For each patient, age in years, weight in kilograms, and height in meters were documented and the body mass index (BMI) in kg/m² was calculated. BMI was considered a categorical parameter and divided according to the classification of the World Health Organization into underweight, normal weight, overweight, and adiposity [11]. The histopathological parameters, including tumor stage (pT1, pT2, pT3, pT4), nodal status (pN0, pN1, pN2, pN3), histological grading (G1, G2, G3), hormone receptor status (positive, negative), HER2 status (positive, negative), and histologic type (ductal, lobular, other), were determined according to the standard histopathologic classification outlined in the study protocols. Additionally, patient and treatment factors such as ECOG score at the start of the first chemotherapy cycle, type of surgery (breast-conserving, mastectomy, other), combination of the chemotherapy as mentioned above, dose reduction (yes/no), dose shift of more than 6 days (yes/no), and incidence of febrile neutropenia during chemotherapy (yes/no), together with use of radiotherapy (yes/no), were recorded.

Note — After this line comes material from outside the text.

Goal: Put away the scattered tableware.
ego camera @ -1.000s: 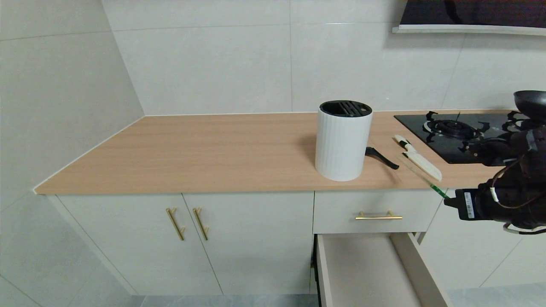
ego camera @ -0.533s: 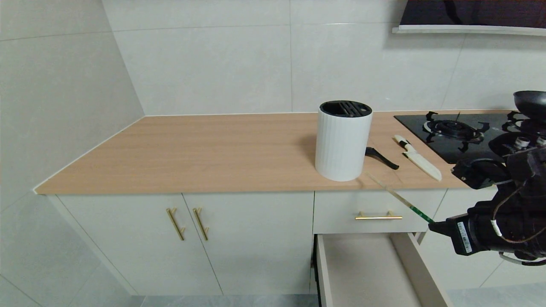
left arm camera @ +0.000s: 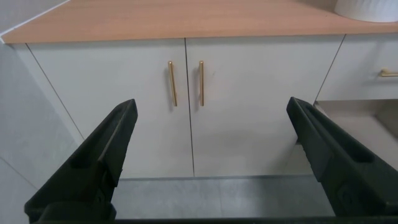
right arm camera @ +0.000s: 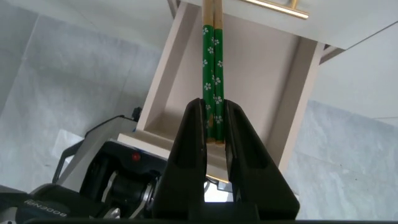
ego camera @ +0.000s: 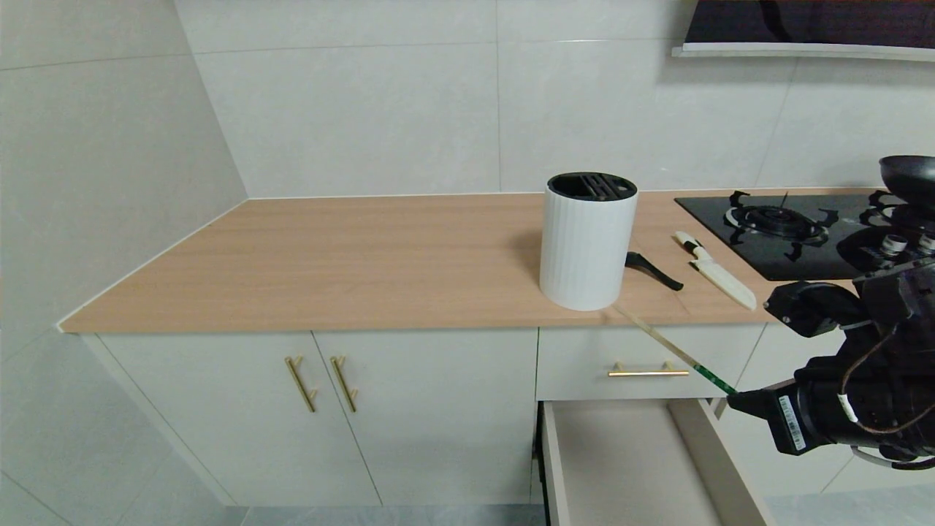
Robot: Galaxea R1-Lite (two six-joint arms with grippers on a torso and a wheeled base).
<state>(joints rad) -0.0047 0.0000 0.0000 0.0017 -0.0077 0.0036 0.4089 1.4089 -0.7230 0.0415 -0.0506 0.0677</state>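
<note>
While the right gripper (ego camera: 735,399) hangs in front of the cabinets, below worktop level and at the right-hand edge of the open drawer (ego camera: 703,454), its jaws are clamped together on the green, flower-patterned ends of a pair of chopsticks (ego camera: 673,349). The chopsticks slant up and to the left across the closed drawer front above, their pale tips reaching the worktop (ego camera: 365,256) edge near the base of the white ribbed holder (ego camera: 586,252). In the right wrist view the two sticks (right arm camera: 211,50) lie side by side, pinched at the gripper (right arm camera: 214,111), with the pale drawer (right arm camera: 261,81) interior beyond them. On the worktop, a white-bladed knife (ego camera: 716,272) lies between the holder and the hob (ego camera: 781,223), apart from both. A black-handled utensil (ego camera: 654,270) lies beside the holder, partly hidden behind it. The left gripper (left arm camera: 212,111) is held low in front of the double cabinet doors (left arm camera: 249,106) with gold handles (left arm camera: 172,83), its jaws wide apart and holding nothing
</note>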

There was no primary recommendation for general G-CSF application in either study. The indication for G-CSFs were neutropenia (absolute neutrophile count < 0.5 × 10⁹/L) for more than 5 days, febrile neutropenia (neutropenia and temperature > 38.5 °C) requiring hospitalization and intravenous antibiotics), severe neutropenia (absolute neutrophile count < 0.1 × 10⁹/L), and necessity for dose shift due to insufficient leucocytes or neutrophils. OAB prophylaxis was indicated if the patient’s neutrophile granulocytes were <0.5 × 10⁹/L, with or without application of G-CSFs. According to the study protocol, the possible antibiotic drugs in this setting were 500 mg of levofloxacin once a day or 500 mg of ciprofloxacin twice a day. If the patient developed fever, especially around the expected nadir of the neutrophile granulocytes, hospitalization and application of IABs were indicated, and no oral antibiotic treatment was to be started in the case of febrile neutropenia.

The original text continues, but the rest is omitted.